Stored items
++++

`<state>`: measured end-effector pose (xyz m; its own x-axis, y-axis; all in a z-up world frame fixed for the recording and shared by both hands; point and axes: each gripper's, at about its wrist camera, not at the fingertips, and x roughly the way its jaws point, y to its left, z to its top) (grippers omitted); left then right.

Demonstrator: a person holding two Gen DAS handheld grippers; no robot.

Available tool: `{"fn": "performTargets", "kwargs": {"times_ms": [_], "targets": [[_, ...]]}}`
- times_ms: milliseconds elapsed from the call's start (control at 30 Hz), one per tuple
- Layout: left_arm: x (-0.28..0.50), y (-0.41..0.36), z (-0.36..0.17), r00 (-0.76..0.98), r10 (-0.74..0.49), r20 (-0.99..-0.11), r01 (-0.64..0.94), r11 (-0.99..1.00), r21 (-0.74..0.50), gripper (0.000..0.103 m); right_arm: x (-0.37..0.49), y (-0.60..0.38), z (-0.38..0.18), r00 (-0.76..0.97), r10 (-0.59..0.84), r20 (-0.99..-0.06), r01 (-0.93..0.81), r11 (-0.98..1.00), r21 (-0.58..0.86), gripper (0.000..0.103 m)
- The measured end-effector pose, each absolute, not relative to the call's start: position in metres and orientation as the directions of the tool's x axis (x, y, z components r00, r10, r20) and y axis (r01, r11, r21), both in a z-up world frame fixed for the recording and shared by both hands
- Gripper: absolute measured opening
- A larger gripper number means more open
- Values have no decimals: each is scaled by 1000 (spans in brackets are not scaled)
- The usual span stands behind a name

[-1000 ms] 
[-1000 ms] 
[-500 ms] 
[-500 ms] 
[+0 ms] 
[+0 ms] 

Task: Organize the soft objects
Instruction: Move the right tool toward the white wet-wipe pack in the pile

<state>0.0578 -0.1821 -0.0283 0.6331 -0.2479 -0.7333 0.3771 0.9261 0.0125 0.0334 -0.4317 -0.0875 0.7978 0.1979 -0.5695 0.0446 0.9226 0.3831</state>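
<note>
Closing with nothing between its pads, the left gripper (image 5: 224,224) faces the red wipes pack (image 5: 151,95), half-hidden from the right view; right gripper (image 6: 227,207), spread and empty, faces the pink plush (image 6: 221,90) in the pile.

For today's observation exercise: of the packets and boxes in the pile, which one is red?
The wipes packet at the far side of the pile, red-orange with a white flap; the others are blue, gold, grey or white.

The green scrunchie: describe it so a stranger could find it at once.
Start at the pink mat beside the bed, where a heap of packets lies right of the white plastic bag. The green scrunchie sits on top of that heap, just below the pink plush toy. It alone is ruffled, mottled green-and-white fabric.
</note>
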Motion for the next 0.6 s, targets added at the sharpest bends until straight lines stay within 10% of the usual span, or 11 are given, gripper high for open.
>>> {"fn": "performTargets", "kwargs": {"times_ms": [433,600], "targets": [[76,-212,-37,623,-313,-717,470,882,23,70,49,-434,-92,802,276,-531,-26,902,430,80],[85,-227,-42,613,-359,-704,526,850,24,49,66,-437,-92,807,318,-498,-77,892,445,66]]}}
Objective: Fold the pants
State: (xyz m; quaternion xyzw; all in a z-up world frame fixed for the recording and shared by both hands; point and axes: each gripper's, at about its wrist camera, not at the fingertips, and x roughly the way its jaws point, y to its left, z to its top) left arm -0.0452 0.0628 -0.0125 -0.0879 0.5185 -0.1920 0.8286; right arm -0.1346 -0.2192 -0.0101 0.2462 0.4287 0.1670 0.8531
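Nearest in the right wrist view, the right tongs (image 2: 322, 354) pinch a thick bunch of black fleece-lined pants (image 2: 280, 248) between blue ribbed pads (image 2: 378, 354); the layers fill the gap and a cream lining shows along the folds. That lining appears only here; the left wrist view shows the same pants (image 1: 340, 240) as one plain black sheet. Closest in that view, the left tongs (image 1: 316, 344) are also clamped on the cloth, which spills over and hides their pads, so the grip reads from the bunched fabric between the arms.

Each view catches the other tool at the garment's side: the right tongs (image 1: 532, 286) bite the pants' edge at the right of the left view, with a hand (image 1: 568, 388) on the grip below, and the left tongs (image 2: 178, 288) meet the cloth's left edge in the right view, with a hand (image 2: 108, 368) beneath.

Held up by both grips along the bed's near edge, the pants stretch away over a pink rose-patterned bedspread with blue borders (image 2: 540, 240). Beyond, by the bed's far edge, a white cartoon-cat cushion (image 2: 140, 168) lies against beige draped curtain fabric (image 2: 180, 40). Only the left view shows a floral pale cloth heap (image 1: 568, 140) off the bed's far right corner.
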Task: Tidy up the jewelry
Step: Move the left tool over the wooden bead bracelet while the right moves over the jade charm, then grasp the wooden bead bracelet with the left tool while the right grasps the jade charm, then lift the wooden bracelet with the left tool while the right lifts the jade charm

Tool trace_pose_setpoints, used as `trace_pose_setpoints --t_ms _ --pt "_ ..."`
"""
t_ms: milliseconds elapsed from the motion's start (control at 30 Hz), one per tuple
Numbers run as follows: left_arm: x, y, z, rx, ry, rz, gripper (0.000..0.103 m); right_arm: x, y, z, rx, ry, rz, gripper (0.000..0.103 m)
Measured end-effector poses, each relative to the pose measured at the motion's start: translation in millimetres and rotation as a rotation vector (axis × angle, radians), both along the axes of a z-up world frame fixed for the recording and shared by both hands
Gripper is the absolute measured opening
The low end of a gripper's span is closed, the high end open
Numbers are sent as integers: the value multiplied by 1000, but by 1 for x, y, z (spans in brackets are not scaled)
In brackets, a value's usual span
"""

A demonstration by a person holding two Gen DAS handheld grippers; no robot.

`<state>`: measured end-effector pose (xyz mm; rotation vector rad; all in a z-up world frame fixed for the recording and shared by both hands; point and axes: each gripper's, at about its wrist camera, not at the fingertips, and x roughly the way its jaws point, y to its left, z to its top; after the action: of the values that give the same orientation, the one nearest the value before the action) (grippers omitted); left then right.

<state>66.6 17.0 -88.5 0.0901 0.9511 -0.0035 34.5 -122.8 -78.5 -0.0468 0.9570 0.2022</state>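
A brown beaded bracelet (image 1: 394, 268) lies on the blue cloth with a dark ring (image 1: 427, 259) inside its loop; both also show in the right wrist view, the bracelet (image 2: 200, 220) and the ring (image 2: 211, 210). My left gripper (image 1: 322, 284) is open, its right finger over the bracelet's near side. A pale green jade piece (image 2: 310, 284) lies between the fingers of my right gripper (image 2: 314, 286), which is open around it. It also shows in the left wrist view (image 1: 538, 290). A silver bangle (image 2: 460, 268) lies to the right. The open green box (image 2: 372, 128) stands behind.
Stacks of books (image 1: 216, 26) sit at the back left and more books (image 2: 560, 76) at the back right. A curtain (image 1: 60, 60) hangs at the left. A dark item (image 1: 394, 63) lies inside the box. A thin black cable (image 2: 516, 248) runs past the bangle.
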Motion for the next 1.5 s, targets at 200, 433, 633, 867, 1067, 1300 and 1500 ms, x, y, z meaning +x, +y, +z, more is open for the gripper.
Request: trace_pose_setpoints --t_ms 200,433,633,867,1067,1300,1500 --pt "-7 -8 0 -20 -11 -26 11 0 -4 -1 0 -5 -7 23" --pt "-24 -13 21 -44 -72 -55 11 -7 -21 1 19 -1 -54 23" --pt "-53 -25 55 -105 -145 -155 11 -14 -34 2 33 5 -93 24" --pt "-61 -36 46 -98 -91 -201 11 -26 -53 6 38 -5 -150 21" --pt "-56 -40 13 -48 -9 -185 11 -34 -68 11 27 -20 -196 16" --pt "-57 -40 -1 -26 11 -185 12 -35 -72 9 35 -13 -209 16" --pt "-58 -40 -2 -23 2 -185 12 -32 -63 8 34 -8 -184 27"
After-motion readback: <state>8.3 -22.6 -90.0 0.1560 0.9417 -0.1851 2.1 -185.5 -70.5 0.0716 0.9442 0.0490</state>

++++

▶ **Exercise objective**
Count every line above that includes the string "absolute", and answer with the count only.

▶ **Task answer**
3